• Exercise brief: Each line from the one holding "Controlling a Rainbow" to the end of the data below must be output verbatim, with no other lines.

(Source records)
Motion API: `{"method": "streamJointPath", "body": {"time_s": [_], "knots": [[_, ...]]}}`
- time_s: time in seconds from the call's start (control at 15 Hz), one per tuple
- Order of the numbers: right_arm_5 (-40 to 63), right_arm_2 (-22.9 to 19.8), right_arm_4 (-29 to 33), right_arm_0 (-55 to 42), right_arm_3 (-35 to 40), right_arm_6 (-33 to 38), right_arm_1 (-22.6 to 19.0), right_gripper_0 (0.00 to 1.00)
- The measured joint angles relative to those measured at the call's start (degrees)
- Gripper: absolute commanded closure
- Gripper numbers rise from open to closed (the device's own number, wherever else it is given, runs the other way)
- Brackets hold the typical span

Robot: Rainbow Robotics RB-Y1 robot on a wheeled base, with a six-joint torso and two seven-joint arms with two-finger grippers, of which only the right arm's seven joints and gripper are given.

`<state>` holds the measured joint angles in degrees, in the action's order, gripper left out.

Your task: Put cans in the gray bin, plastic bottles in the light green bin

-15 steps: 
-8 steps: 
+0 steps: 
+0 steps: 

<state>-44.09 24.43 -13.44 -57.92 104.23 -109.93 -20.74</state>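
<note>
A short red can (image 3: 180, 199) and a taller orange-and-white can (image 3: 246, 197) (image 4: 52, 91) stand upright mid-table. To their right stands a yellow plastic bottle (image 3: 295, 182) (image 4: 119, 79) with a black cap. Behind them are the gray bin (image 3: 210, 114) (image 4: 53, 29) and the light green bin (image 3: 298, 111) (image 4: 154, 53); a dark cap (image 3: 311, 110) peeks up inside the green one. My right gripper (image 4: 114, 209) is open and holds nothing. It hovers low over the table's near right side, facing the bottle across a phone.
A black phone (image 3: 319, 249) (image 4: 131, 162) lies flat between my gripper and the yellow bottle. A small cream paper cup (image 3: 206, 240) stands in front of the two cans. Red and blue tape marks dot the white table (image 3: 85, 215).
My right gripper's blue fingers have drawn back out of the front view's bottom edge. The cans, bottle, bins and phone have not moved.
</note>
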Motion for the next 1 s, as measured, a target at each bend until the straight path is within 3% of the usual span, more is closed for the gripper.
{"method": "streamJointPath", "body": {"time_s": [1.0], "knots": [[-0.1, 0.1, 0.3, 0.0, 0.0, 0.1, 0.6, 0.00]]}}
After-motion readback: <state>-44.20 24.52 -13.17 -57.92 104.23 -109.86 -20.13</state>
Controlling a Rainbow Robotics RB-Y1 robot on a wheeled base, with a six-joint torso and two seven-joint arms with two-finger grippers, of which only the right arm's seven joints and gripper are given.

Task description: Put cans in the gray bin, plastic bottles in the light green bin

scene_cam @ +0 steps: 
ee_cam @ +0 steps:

• Written answer:
Controlling a Rainbow Robotics RB-Y1 robot on a wheeled base, with a six-joint torso and two seven-joint arms with two-finger grippers, of which only the right arm's seven joints and gripper are given.

Task description: Put cans in the gray bin, plastic bottles in the light green bin

scene_cam @ +0 steps: 
ee_cam @ +0 steps:

With that, the output is complete.